Светлый фон

— В другой раз, — с сожалением отказался я. — Когда у меня будет получше с деньгами. Так ты отвезешь мешок Эмзил?

— Я же сказал, что отвезу. А ты будешь осторожнее с магией?

— Если бы только я знал как. И я бы очень хотел исправить то, что сделал с солдатами на почтовой станции. На самом деле только их сержант поступил со мной жестоко. Я не хотел проклинать всех.

— Значит, тебе тем более следует быть осторожнее. Если так случилось, когда ты не хотел никому причинить вреда, что произойдет, когда ты действительно захочешь?

От слов Хитча мне стало не по себе.

— Я бы все исправил. Но я не знаю, как это сделать.

Он стоял в дверях, держа в руке мешок Эмзил.

— Это слабое оправдание, Невер, и ты это прекрасно знаешь. Ты сказал, что сделал это ненамеренно. На твоем месте я бы попытался все исправить. — Он покачал головой, увидев выражение моего лица. — Не упрямься. На самом деле ты не хочешь иметь к этому отношение. Ты опасный человек, Невер. И чем меньше людей об этом узнает, тем для тебя спокойнее. Доброй ночи.

И он ушел, оставив меня наедине с отнюдь не доброй ночью. Мне не нравилось, что он считает меня «опасным», но, по размышлении, я признал его правоту — и это понравилось мне еще меньше. Я был похож на глупого мальчишку с заряженным ружьем. Какая разница, понимаю ли я, как действует ружье, — я спустил курок, и кто-то пострадал. Чем же я тогда отличаюсь от тех двух молодых идиотов на пароме, выстрелом погубивших чародея ветра? Скорее всего, они и не представляли, какой вред может причинить ему железо. И я их за это презирал. А сам теперь использовал магию с той же беспечностью. Конечно, если Хитч прав.
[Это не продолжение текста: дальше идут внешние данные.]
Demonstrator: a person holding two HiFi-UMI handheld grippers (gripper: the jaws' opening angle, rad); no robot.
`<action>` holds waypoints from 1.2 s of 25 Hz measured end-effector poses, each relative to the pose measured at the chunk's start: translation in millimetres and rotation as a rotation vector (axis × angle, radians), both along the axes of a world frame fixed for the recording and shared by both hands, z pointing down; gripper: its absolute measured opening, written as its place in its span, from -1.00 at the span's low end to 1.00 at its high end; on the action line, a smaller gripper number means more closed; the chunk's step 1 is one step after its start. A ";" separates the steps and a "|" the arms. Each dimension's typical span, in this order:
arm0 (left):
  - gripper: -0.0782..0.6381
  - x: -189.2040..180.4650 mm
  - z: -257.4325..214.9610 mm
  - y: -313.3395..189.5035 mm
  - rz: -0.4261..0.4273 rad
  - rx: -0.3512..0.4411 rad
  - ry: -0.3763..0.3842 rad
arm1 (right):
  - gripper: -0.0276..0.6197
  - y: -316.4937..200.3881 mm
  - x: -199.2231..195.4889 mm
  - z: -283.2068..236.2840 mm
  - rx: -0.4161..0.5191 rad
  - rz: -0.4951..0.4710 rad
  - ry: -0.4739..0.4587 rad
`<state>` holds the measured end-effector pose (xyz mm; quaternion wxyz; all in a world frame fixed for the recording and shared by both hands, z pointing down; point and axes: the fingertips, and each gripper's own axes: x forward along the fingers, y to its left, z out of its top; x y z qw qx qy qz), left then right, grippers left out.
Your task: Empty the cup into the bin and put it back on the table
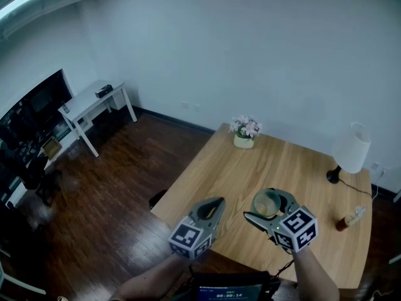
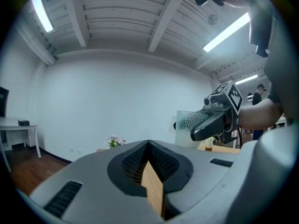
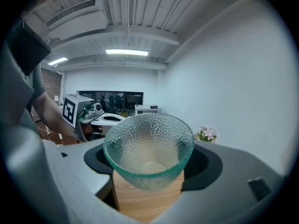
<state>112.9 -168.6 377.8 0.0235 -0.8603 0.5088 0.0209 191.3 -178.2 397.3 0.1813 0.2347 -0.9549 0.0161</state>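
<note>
A dimpled clear glass cup (image 1: 266,201) is held over the near part of the wooden table (image 1: 250,168), with my right gripper (image 1: 268,205) shut on its sides. In the right gripper view the cup (image 3: 148,148) fills the space between the jaws, mouth towards the camera, and nothing distinct shows inside it. My left gripper (image 1: 210,211) hovers just to its left near the table's front edge, jaws shut and holding nothing. The left gripper view shows the cup (image 2: 188,127) in the right gripper (image 2: 208,124), lifted above the tabletop. No bin is in view.
A small flower pot (image 1: 244,132) stands at the table's far edge. A white lamp (image 1: 351,150) and a brown bottle (image 1: 349,219) sit at the right side. A white side table (image 1: 94,102) and a desk with monitors (image 1: 34,115) stand far left on dark wood flooring.
</note>
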 end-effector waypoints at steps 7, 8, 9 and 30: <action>-0.80 -41.5 4.5 15.3 -0.133 0.000 -0.020 | 0.32 -0.7 -33.0 -0.9 -0.008 -0.121 0.019; -0.80 -48.4 3.7 18.8 -0.151 -0.001 -0.014 | 0.32 -0.1 -39.5 -1.6 -0.008 -0.131 0.017; -0.80 -55.3 2.1 21.9 -0.168 0.000 -0.008 | 0.31 0.4 -46.4 -2.5 -0.008 -0.140 0.014; -0.80 -303.0 -6.0 46.0 -0.310 0.098 -0.002 | 0.31 6.9 -290.1 13.0 -0.052 -0.232 0.077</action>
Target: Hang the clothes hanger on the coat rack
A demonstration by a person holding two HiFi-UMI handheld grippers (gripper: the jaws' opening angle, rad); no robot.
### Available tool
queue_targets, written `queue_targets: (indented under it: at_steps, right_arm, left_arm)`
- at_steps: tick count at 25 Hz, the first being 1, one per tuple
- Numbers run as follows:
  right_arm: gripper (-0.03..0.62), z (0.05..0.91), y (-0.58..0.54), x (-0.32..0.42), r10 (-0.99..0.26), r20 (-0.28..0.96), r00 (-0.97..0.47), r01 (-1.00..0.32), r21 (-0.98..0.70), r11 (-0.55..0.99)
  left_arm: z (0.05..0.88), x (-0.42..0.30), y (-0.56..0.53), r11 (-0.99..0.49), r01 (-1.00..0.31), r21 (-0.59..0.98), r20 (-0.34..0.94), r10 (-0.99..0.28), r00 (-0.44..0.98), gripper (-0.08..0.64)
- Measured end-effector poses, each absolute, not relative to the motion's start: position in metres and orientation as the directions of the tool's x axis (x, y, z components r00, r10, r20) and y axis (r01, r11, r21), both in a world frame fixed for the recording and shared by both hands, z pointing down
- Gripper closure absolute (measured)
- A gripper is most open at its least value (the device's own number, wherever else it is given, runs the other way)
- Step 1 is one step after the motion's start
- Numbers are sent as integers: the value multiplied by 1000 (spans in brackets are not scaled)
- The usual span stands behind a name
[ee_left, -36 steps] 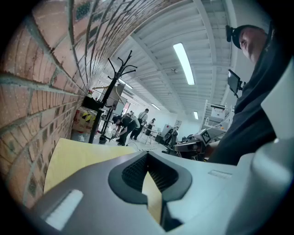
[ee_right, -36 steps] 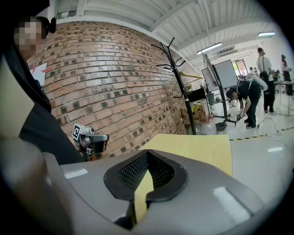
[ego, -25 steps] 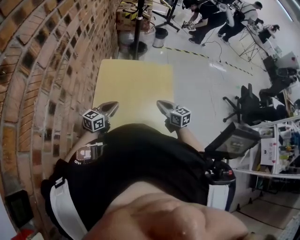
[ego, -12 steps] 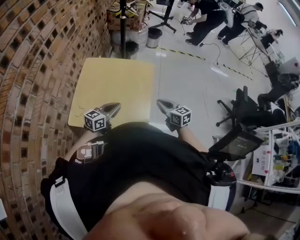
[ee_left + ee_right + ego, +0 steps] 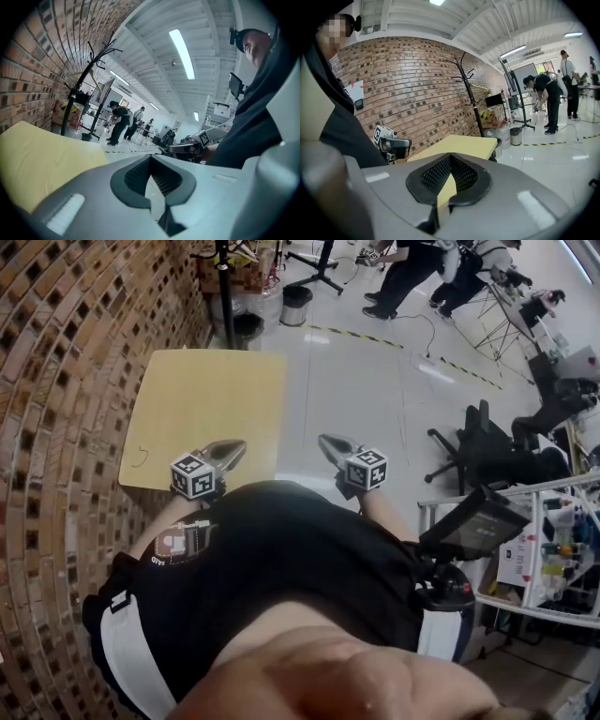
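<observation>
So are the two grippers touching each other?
Apart. The head view shows the left gripper against the yellow table and the right gripper against the floor, with a plain gap of table edge and floor between them.

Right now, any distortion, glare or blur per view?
Head view: fisheye bows the brick wall, and the floor shows glare. Left gripper view: ceiling light blown out, corners vignetted. Right gripper view: coat rack sharp, wall curved.

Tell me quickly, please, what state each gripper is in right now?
Left gripper: jaws shut, holding nothing.
Right gripper: jaws shut, holding nothing.
</observation>
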State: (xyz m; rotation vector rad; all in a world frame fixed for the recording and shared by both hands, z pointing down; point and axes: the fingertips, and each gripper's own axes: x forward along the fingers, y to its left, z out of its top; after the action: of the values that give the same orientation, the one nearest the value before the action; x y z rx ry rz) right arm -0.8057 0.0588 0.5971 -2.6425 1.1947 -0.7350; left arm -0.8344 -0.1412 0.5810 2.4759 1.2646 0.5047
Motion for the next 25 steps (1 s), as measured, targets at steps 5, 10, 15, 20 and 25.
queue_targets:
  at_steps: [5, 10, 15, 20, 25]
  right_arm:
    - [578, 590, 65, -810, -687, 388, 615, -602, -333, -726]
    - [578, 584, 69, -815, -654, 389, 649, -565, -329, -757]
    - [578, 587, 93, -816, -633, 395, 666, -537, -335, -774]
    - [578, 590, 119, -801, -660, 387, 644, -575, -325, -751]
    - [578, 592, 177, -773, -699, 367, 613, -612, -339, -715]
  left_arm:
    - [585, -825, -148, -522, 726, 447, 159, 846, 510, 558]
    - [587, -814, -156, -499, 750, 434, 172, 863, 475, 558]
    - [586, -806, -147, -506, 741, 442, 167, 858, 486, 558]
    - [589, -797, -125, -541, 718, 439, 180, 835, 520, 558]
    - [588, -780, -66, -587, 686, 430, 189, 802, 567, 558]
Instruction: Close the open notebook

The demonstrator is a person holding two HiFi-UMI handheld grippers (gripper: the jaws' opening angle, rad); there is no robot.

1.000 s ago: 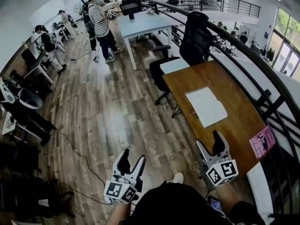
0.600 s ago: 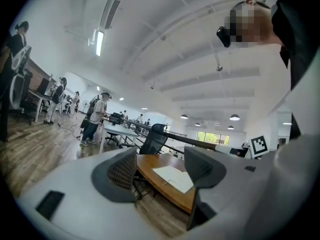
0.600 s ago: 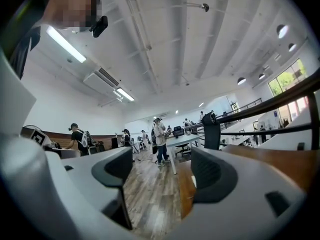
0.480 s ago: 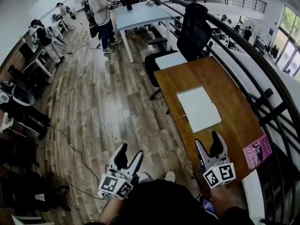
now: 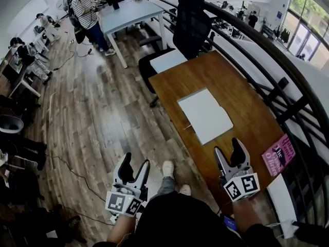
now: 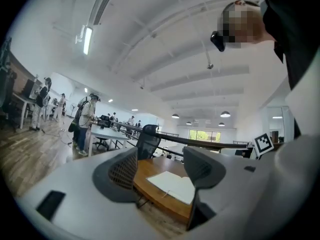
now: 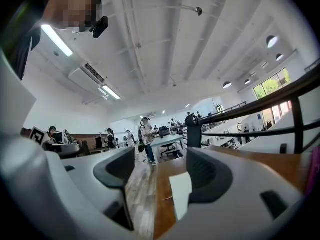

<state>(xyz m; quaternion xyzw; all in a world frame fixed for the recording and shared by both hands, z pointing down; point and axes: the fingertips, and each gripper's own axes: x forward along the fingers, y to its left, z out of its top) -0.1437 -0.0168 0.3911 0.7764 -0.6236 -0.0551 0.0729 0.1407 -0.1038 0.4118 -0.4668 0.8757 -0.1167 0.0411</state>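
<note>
An open white notebook [image 5: 204, 115] lies flat on the brown wooden table [image 5: 247, 107], with a thin strap or pen sticking out at its left edge. It also shows ahead in the left gripper view, notebook [image 6: 172, 185], and partly behind a jaw in the right gripper view, notebook [image 7: 181, 191]. My right gripper [image 5: 229, 151] hovers over the table's near end, short of the notebook, open and empty; its jaws have just been closing a little. My left gripper [image 5: 134, 164] is over the floor, left of the table, open and empty. Both point level: left gripper [image 6: 160, 174], right gripper [image 7: 160, 179].
A pink book [image 5: 279, 155] lies at the table's right edge by the black railing [image 5: 280, 89]. A black office chair [image 5: 189, 17] and a white sheet [image 5: 168, 60] stand at the far end. Several people [image 5: 85, 12] stand near a grey table [image 5: 131, 12]. Wood floor lies to the left.
Both grippers have moved forward, and the table and notebook now lie closer and more central in the head view. The right gripper's jaws look slightly narrower.
</note>
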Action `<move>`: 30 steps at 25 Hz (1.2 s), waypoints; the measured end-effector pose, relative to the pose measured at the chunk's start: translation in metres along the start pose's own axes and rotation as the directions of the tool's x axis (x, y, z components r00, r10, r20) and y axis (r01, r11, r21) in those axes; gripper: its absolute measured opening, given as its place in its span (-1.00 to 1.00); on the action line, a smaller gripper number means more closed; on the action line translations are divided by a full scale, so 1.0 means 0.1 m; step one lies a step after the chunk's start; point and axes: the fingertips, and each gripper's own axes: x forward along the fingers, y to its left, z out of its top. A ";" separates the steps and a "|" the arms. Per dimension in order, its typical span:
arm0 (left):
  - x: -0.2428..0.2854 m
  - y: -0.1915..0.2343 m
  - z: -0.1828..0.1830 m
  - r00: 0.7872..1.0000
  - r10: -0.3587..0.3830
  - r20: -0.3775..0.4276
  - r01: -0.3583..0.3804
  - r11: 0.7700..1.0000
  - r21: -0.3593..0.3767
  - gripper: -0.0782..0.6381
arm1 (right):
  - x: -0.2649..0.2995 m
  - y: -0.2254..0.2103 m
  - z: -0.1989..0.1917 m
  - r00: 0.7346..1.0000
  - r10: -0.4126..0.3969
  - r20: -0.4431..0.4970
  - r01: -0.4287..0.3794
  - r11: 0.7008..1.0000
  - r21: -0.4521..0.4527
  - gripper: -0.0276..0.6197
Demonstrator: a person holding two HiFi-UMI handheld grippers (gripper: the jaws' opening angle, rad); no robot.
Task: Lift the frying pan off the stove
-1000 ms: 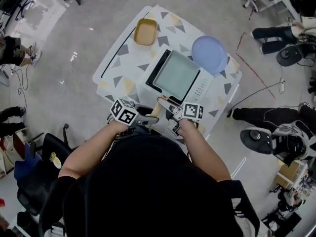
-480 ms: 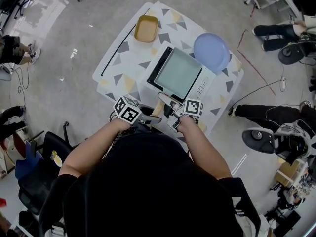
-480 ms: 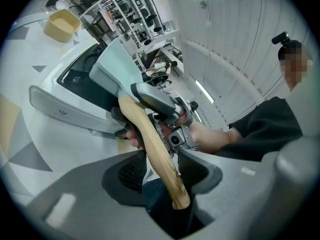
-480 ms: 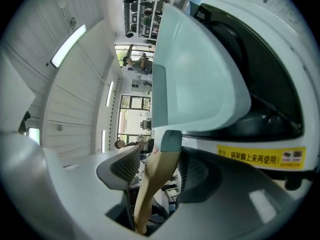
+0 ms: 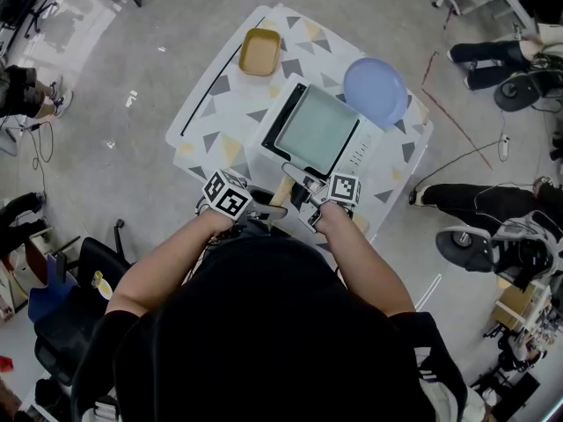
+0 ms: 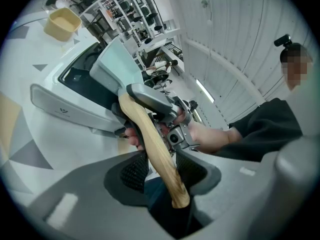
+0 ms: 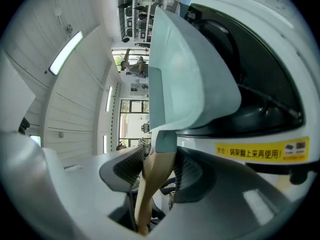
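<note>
A pale green square frying pan lies over the white stove, its wooden handle pointing at me. My right gripper is shut on that handle close to the pan, both pads pressed against the wood. My left gripper holds the handle's free end between its pads, shut on it. In the right gripper view the pan's underside shows tilted above the black cooktop with a gap beneath. The left gripper view shows the right gripper just ahead on the handle.
The stove stands on a small white table with a triangle pattern. A tan square bowl sits at its far corner and a blue plate at the far right. Seated people's legs and office chairs ring the right side.
The left gripper has shifted slightly to the right along the handle's end. The right gripper and the pan stay about where they were.
</note>
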 end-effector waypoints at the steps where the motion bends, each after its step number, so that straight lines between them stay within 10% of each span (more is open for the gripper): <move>1: 0.00 -0.01 0.00 1.000 -0.002 0.004 0.002 1.000 -0.003 -0.29 | 0.00 0.01 0.00 1.000 0.006 0.000 -0.006 1.000 0.000 -0.31; 12: -0.01 -0.14 0.06 0.999 -0.014 0.032 0.013 0.999 0.036 -0.25 | -0.04 0.02 -0.03 1.000 0.000 0.018 -0.001 0.999 0.047 -0.30; 30: -0.14 -0.56 0.29 0.995 -0.017 0.102 -0.002 0.984 0.180 -0.25 | -0.12 0.71 0.04 0.997 0.074 0.014 -0.072 0.988 -0.137 -0.29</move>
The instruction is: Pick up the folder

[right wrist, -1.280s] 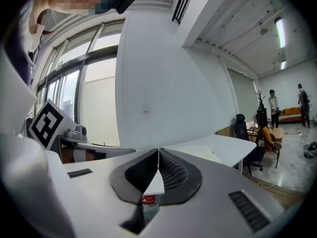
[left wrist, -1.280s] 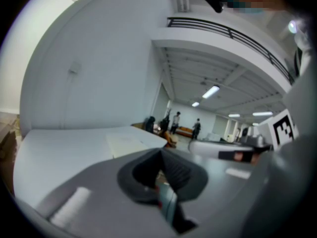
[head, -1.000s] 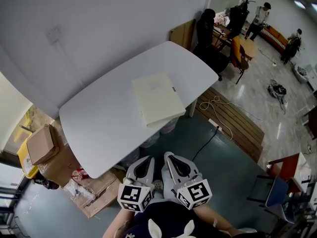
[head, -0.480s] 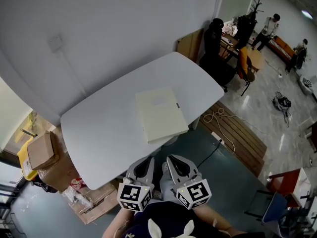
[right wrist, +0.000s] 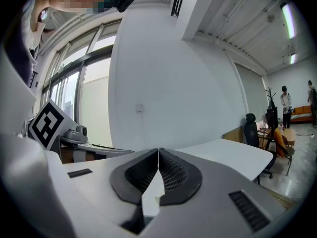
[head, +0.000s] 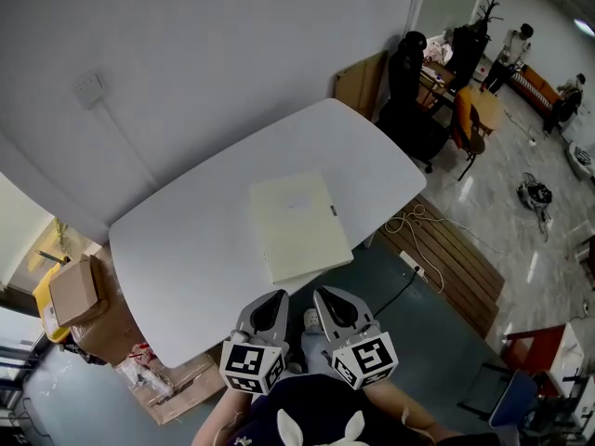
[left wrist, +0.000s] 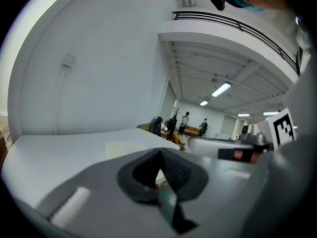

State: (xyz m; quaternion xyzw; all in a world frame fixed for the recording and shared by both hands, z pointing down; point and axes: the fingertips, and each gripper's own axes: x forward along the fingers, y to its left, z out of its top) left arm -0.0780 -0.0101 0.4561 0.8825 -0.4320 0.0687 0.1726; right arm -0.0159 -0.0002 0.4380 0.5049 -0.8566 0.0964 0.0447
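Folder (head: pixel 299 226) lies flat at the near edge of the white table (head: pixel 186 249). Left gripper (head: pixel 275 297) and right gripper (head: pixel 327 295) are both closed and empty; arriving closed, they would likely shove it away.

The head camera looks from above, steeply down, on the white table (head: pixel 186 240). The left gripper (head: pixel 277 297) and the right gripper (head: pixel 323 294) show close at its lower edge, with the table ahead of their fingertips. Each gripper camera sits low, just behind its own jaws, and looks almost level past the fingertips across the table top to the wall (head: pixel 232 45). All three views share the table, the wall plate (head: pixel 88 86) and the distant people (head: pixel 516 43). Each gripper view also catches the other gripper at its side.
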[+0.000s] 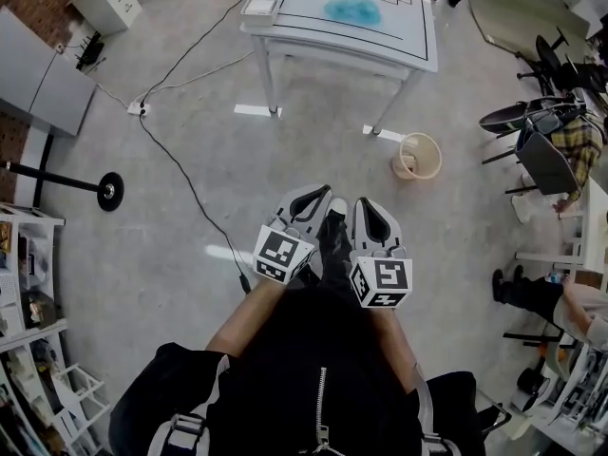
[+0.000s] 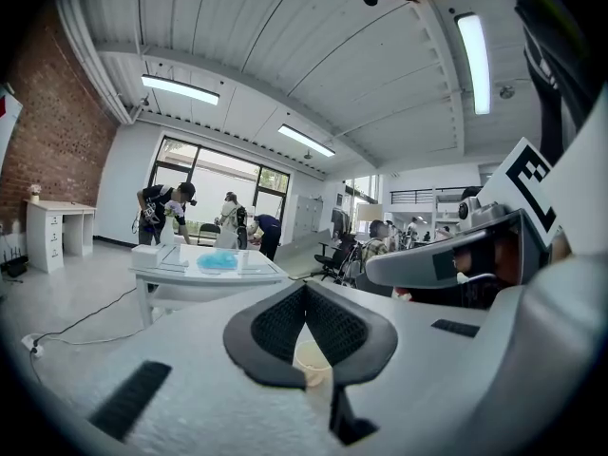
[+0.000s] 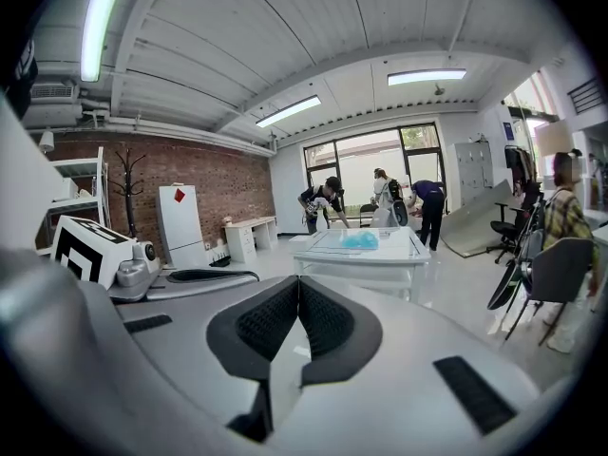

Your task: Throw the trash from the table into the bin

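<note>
Trash (image 1: 351,9), a crumpled blue wad, lies on the white table (image 1: 418,46) toward its far middle, inside the black outline drawn on the top. At this range it is too small to say whether it is a bag, a glove or a cloth. Neither claw has reached it: the left gripper (image 1: 318,198) and the right gripper (image 1: 366,207) are held side by side close in front of the person's body, both pointing toward the table, with a stretch of bare floor between them and it. Each has its jaws pressed together at the tips and pinches nothing. The pale shape seen through the gap behind the left jaws is only the bin (image 1: 418,155) beyond them. The wad lies straight ahead of both claws and well apart from them, a little to the right of their shared line, so the right gripper looks marginally nearer. Its longer side seems to run across the table, left to right. The bin stands on the floor near the table's right front leg, between the person and the trash and off to the right, so the likely carry back is short and on the right hand's side.
</note>
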Tool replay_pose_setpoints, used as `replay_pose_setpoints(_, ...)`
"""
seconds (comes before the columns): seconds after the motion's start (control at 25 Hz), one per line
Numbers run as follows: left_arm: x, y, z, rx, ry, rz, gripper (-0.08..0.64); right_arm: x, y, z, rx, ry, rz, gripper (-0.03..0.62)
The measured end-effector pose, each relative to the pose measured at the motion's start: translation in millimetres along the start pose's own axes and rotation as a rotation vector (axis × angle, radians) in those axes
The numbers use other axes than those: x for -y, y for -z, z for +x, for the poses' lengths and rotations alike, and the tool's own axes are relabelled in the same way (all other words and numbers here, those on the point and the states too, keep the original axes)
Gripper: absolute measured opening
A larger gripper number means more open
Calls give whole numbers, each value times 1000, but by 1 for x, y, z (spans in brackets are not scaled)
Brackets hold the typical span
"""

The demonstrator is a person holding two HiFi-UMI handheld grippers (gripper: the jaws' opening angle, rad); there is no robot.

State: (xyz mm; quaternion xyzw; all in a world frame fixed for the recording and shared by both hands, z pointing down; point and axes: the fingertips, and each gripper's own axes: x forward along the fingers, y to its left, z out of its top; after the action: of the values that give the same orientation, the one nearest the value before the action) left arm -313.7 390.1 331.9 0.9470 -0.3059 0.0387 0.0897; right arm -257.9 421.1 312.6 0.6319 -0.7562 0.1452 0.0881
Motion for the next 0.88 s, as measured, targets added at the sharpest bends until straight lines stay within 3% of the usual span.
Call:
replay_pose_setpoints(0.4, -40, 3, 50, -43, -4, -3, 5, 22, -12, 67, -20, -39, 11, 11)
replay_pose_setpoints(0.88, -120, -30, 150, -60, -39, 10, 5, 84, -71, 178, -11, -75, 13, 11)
Я лежал в постели и смотрел в темный потолок. Мне отчаянно хотелось вернуться туда, где магия существует лишь в сказках и не вмешивается в повседневную жизнь. Я не желал обладать этой силой, не понимая, как она действует, и не умея ею управлять. Отсветы пламени плясали в очаге, и я решил попытаться исправить то, что сделал с почтовой станцией. Это было нелегко. Когда я произносил те слова, я искренне желал, чтобы их постигли такие же страдания, какие выпали на мою долю из-за их жестокосердия. Какая-то часть меня все еще полагала, что они заслуживают наказания. Я понял, что сначала должен простить их и только после этого смогу попытаться исправить содеянное. Легко сказать «прощаю», но действительно простить куда труднее.

Я пытался осмыслить сотворенное мной колдовство. Дело было не столько в том, что я сказал, сколько в том, что я почувствовал. А чувства, как я выяснил, не подчиняются ни логике, ни морали. Почему все люди на почтовой станции должны страдать из-за высокомерия сержанта? Почему хоть один из них должен страдать по моему повелению? Кто я такой, чтобы их судить?